ASSIGNMENT ▸
Repeat exactly, and only, the lines below starting at the line that contains "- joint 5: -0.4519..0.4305" and ending at the line that contains "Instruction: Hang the", inclusive of both.

Source data:
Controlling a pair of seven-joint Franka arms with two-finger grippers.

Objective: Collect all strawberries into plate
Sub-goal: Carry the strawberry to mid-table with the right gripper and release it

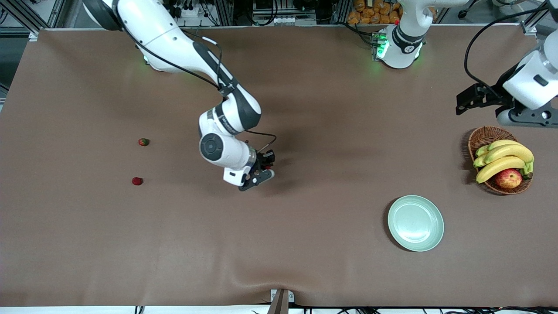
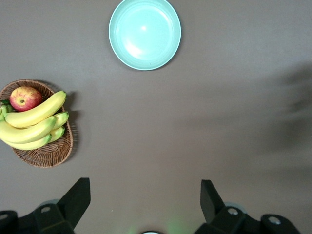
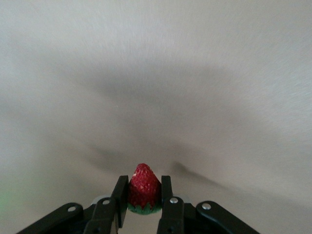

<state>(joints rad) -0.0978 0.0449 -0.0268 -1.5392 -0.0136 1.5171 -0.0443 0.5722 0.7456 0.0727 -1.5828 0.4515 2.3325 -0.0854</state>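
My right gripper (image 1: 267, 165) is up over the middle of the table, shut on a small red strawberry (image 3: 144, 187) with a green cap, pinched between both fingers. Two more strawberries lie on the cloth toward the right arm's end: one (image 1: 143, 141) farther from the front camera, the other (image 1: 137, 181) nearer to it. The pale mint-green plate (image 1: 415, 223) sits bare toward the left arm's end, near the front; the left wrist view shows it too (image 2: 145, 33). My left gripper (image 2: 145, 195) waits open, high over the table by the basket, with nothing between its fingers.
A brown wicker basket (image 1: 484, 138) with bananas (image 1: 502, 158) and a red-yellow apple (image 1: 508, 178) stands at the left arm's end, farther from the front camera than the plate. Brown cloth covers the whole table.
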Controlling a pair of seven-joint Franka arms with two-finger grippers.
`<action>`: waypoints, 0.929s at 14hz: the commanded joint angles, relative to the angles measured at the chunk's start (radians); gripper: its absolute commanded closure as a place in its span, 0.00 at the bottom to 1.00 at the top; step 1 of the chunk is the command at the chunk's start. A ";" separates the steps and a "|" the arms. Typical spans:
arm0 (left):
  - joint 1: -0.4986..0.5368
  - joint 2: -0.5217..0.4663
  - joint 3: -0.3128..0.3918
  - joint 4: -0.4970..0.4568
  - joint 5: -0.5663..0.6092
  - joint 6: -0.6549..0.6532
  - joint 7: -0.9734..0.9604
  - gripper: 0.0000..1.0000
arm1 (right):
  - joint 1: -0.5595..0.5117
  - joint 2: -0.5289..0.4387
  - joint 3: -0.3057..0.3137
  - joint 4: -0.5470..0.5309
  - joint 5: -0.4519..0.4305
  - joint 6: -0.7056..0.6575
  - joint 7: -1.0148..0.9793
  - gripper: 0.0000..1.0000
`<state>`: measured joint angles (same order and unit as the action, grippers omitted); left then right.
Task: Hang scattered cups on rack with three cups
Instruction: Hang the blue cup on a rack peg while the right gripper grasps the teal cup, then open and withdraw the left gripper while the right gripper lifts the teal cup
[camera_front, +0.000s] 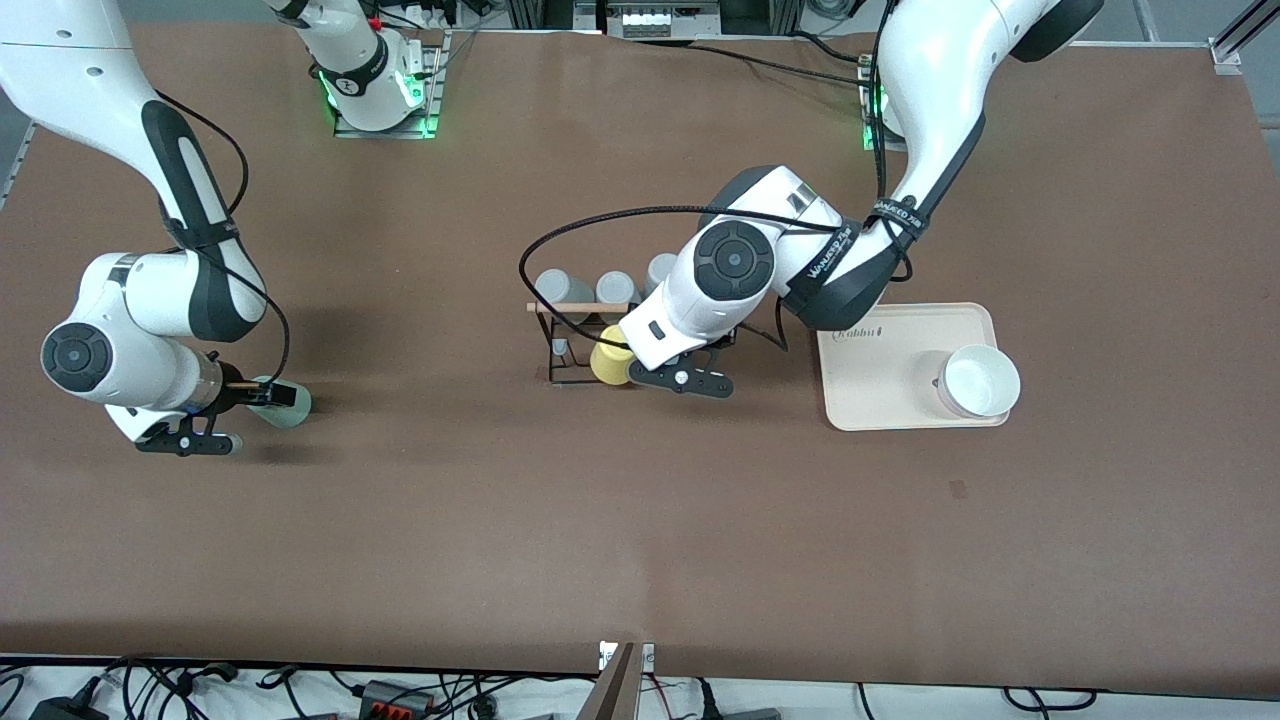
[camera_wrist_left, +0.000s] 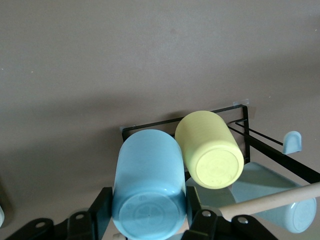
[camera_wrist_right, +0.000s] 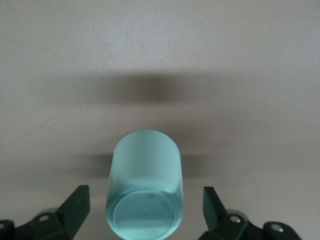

EXERCISE RESPONSE ▸
  - joint 5: -0.4519..0.4305
  - joint 6: -0.7056..0.6575
  - joint 7: -1.0148..0.9793
  - gripper: 0.0000..1.0000
`<state>`: measured joint angles (same order and unit as the action, grippers omitted); left then right.
Task: Hang scattered cups on rack with three cups
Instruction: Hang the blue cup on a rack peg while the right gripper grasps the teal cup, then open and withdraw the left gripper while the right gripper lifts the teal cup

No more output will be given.